Central Works. From 1930 to 1936, the theater is its priority activity. The themes are the struggle between reality and desire – usually embodied in women, carriers of the passions and symbols of fertility – evolve from the metaphysical to the social . In some, death or time, in others the social, moral intransigence, prejudice and class pride lead to tragedy.
To this period belong Doña Rosita the Spinster and the Language of Flowers (1935) and the dramatic trilogy of Spanish soil, composed of three tragedies: Blood Wedding (1933), Yerma (1934) and The House of Bernarda Alba (1936 .)
Blood Wedding is written in prose and verse. The action takes place in a double level: the social and the quake. In social terms, are violence, procreation and the worship of the earth lead to death in the quake, the allegory of Death and the Moon, leading to the slaughter. Yerma is the drama of sterility, the Maternity frustrated.

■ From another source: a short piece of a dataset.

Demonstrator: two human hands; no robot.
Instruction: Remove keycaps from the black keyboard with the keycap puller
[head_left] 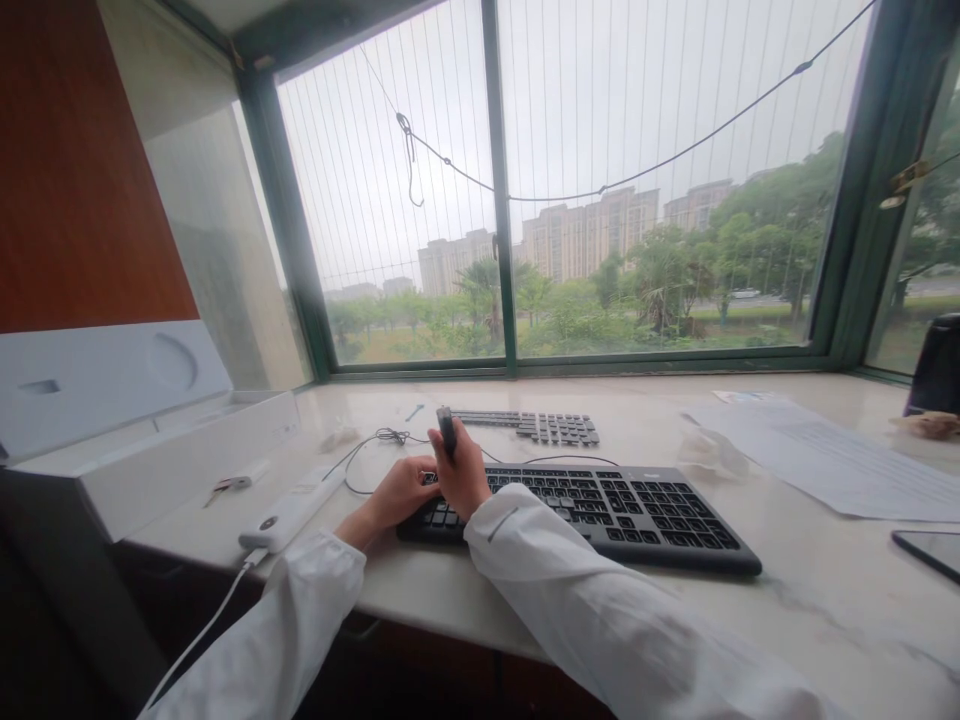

La casa de Bernarda Alba, Blood Wedding inspired as a real event, is his masterpiece. The closure imposed, mourning, a ban on going outside the force feeding of fate and tragic eroticism. In the eternal struggle of liberty against tyranny, the natural instinct against reason arbitrarily imposed death.

Finally, the theater is an extraordinary renewal Lorca because it includes elements of poetry and symbolic, and raises some issues typical of the society of his time, apparently local, the category of universal human conflicts.